La medicina regenerativa ha progresado notablemente debido a la investigación con células madre embrionarias ES y células madre pluripotentes inducidas iPS. Sin embargo, el mecanismo de cómo se construyen los vasos sanguíneos a partir de estas células indiferenciadas aún no se ha aclarado. Durante la creaciónde nuevos vasos sanguíneos, la proteína del factor de crecimiento endotelial vascular VEGF diferencia las células madre en células endoteliales vasculares y las estimula a crear nuevos vasos sanguíneos. Investigadores de la Universidad de Kumamoto agregaron VEGF a células ES no diferenciadas y rastrearon el comportamiento de todo el genoma y el epigenoma.cambia con el tiempo in vitro.
Utilizando células ES desarrolladas en el Instituto de Ciencias Médicas Fronterizas de la Universidad de Kyoto, el grupo de investigación recolectó ARN e histonas de cada célula inmediatamente después de la estimulación con VEGF 0 h, antes de la diferenciación 6 h, durante la diferenciación 12 - 24 hy después de la diferenciación 48 h. Luego analizaron exhaustivamente los cambios en todo el genoma y el epigenoma utilizando la secuenciación profunda de la próxima generación.
En el proceso de diferenciación de vasos sanguíneos, la función de la proteína ETS variante 2 ETV2, que determina la diferenciación en el endotelio vascular, se indujo por primera vez dentro de las 6 horas posteriores a la estimulación de diferenciación. La proteína GATA2, que se une a ETV2 y es compatibleLa diferenciación endotelial vascular se indujo inmediatamente después. Los factores de transcripción SOX y FLI1, ambos importantes para la diferenciación endotelial, se indujeron entre 12 y 24 horas. A las 48 horas, después de determinar la diferenciación en el endotelio vascular, se estableció un sistema de transcripción en el que los genesexclusivo de la diferenciación endotelial vascular fueron inducidos.
Además, un examen del código de histona reveló que la región genómica reguladora de los factores de transcripción ETS / GATA / SOX cambió gradualmente de una "marca de histona de freno", que suprime la transcripción, a una "histona aceleradoramarca ", que activa la transcripción, mientras que en el proceso de diferenciación en el endotelio vascular. Anteriormente, en la región que controla la función del factor de transcripción que promueve la diferenciación de las células ES a un tipo de célula específico, las modificaciones bivalentes de las histonas comoSe pensó que las marcas de histona del acelerador y del freno para la transcripción coexistían.

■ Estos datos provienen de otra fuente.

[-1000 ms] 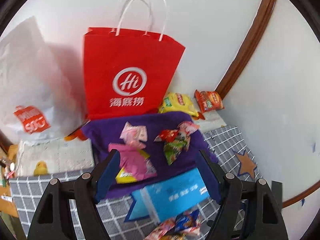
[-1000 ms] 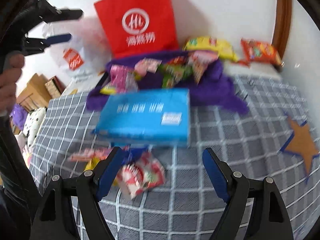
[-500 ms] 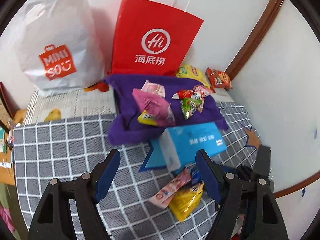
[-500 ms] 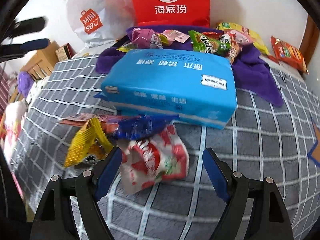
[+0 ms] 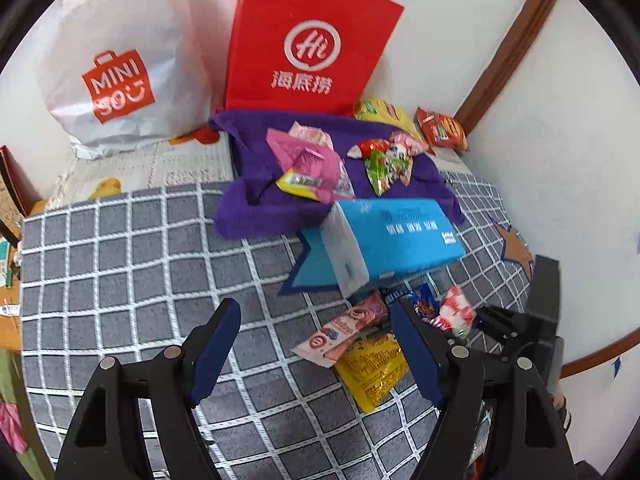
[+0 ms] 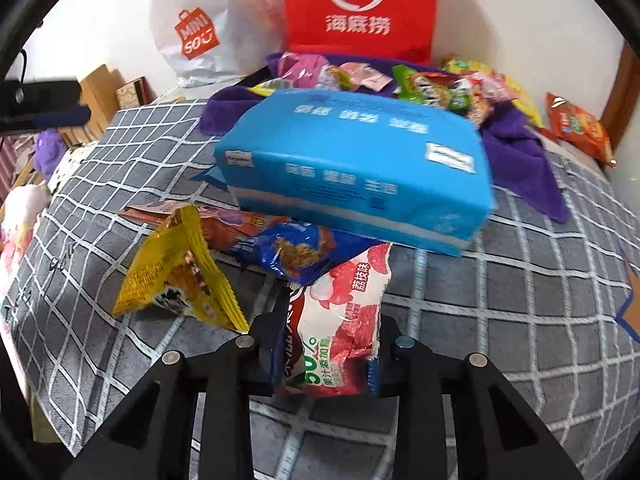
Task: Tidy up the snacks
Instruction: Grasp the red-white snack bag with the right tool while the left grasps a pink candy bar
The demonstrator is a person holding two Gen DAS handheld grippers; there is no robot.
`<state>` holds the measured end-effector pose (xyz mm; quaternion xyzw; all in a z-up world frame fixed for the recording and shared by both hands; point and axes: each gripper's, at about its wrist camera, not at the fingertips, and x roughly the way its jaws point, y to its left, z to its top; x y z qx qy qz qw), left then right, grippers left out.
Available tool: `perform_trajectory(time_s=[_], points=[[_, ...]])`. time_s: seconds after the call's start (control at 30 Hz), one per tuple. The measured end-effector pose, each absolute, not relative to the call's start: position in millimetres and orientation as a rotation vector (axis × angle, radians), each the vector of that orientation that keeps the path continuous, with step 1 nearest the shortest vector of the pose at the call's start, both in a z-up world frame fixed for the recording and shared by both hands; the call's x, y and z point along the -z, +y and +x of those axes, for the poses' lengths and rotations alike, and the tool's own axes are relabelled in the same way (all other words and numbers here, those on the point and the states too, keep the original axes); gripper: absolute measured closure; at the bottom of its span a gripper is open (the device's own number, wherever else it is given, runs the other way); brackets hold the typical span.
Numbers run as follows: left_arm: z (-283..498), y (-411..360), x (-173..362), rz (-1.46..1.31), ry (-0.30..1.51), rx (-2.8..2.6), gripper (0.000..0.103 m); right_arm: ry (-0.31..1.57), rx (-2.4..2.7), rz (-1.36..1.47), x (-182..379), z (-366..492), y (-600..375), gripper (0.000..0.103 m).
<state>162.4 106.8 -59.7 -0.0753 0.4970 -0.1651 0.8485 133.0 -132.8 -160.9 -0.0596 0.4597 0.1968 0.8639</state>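
Observation:
My right gripper (image 6: 326,344) is shut on a red and white lychee snack packet (image 6: 344,320) near the front of the checked bed cover. The packet also shows in the left wrist view (image 5: 456,310), with the right gripper behind it. A yellow packet (image 6: 176,276), a blue packet (image 6: 296,252) and a long pink packet (image 5: 340,330) lie beside it, partly under a blue tissue pack (image 6: 356,168). Several more snacks lie on a purple towel (image 5: 256,208) behind. My left gripper (image 5: 316,346) is open and empty, above the cover left of the pile.
A red paper bag (image 5: 312,40) and a white MINISO bag (image 5: 116,60) stand against the wall. A yellow packet (image 5: 380,114) and a red packet (image 5: 440,128) lie in the far right corner. Cardboard boxes (image 6: 108,92) stand off the left edge.
My right gripper moved forward and closed on the lychee packet. My left gripper pulled back and rose, so more of the checked cover shows.

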Motion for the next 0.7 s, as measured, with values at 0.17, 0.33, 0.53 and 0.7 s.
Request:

Además, cuando estos factores de transcripción pierden su función, la diferenciación terminal en el endotelio vascular finalización de la diferenciación se suprime por completo, y los genes que son clave para la diferenciación en células endoteliales vasculares, así como los factores de transcripción que mantienen el estado indiferenciado soninducida adversamente. Colectivamente, los factores de transcripción ETS / GATA / SOX no solo inducen la diferenciación endotelial vascular, sino que también suprimen la regresión a un estado indiferenciado y la diferenciación en otras células ectodérmicas o derivadas del endodermo.
Se espera que el conocimiento de las funciones de estos factores de transcripción, cuando se combina con técnicas de edición de genes, permita la regeneración eficiente de los vasos sanguíneos.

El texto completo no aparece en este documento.